Namun, permasalahannya sudah ada sebelum pandemi. Meningkatnya harga tiket menyebabkan rendahnya jumlah penonton ketika para penggemar diizinkan masuk ke dalam stadion, dan kombinasi dari permainan yang berlebihan dan kendala keuangan membuat kualitas lapangan Brasil menjadi buruk.
Akar dari semua masalah ini adalah utang besar klub-klub sepak bola Brasil, yang dijalankan sebagai asosiasi anggota, yang presidennya dipilih untuk masa jabatan dua tahun. Untuk mencapai hasil jangka pendek di lapangan, para administrator sering kali mengeluarkan uang melebihi kemampuan mereka – menyadari bahwa begitu mereka meninggalkan kantor, mereka tidak akan bertanggung jawab atas keputusan mereka.
Pakar kegagalan timnas Brasil – the Pilihan belum memenangkan Piala Dunia selama 21 tahun – yang melemahkan liga domestiknya.
Sementara itu, Konfederasi Sepak Bola Brasil (CBF) tengah terperosok dalam skandal.
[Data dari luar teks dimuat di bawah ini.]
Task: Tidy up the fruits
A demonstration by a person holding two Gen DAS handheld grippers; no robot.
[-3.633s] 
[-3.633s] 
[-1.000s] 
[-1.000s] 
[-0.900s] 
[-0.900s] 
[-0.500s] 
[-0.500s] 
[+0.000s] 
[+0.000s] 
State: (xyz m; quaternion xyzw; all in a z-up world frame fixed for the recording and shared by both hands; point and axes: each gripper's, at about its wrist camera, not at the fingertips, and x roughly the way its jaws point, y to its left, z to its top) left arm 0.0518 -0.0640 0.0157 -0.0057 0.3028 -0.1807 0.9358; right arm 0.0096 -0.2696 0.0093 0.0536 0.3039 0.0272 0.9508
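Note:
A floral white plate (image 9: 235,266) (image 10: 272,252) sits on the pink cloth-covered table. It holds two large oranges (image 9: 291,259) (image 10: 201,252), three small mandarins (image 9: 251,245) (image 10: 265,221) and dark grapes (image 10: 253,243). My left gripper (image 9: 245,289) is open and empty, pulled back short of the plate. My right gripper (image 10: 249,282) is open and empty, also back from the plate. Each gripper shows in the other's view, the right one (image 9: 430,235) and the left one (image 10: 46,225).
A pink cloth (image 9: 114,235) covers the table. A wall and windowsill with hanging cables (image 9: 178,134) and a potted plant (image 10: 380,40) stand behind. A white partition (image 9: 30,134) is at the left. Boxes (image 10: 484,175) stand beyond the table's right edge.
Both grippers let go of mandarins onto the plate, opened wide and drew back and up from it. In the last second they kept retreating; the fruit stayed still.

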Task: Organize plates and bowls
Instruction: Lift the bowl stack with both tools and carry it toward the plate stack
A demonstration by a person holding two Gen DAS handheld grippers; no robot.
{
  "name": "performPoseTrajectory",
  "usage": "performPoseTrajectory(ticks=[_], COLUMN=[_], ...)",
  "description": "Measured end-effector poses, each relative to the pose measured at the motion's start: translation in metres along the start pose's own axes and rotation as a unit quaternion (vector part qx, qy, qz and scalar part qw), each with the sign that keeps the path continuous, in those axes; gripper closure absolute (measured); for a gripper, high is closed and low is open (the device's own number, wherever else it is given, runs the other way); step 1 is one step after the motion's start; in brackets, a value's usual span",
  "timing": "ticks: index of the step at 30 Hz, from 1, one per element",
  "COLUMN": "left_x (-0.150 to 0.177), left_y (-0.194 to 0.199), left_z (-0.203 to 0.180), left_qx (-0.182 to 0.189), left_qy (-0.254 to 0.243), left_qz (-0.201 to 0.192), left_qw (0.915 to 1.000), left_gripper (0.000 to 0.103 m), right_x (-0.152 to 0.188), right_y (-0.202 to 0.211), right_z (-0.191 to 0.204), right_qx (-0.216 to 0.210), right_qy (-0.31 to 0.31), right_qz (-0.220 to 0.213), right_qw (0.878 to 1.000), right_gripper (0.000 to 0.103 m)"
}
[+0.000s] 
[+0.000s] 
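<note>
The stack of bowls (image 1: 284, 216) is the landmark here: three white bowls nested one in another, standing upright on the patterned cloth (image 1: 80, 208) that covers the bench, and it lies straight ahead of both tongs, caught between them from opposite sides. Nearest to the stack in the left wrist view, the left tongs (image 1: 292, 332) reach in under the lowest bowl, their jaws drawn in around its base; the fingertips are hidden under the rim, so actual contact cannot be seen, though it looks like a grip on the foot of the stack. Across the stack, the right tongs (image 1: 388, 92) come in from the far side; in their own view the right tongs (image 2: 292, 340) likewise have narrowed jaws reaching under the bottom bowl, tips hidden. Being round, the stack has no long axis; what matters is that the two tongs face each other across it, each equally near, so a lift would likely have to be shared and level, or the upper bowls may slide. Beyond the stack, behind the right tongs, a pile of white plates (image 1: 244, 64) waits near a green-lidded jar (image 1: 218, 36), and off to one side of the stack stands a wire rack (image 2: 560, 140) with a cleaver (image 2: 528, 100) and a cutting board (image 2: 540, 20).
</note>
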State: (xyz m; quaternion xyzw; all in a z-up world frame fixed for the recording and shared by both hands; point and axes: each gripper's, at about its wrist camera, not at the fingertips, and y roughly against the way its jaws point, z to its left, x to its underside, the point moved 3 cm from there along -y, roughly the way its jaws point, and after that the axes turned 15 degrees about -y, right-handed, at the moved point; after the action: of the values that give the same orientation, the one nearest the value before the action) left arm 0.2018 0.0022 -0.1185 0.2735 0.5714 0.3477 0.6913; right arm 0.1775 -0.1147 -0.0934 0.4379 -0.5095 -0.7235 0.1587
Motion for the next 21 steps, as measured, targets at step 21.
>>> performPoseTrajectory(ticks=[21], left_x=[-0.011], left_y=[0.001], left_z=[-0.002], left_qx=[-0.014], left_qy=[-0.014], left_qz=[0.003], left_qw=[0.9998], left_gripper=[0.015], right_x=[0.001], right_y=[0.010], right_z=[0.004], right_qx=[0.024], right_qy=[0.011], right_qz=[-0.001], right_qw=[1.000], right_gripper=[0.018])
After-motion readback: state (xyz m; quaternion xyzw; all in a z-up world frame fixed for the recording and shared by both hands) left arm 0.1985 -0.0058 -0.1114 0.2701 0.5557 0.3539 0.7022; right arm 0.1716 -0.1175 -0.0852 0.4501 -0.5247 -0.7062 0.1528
Dengan tiga presidennya dalam sepuluh tahun terakhir dilarang bermain sepak bola seumur hidup karena tuduhan korupsi, ketuanya saat ini, Rogério Caboclo, terkena skorsing karena tuduhan pelecehan seksual.
CBF menyelenggarakan semua kompetisi sepak bola nasional di Brasil, tetapi klub-klub di negara tersebut…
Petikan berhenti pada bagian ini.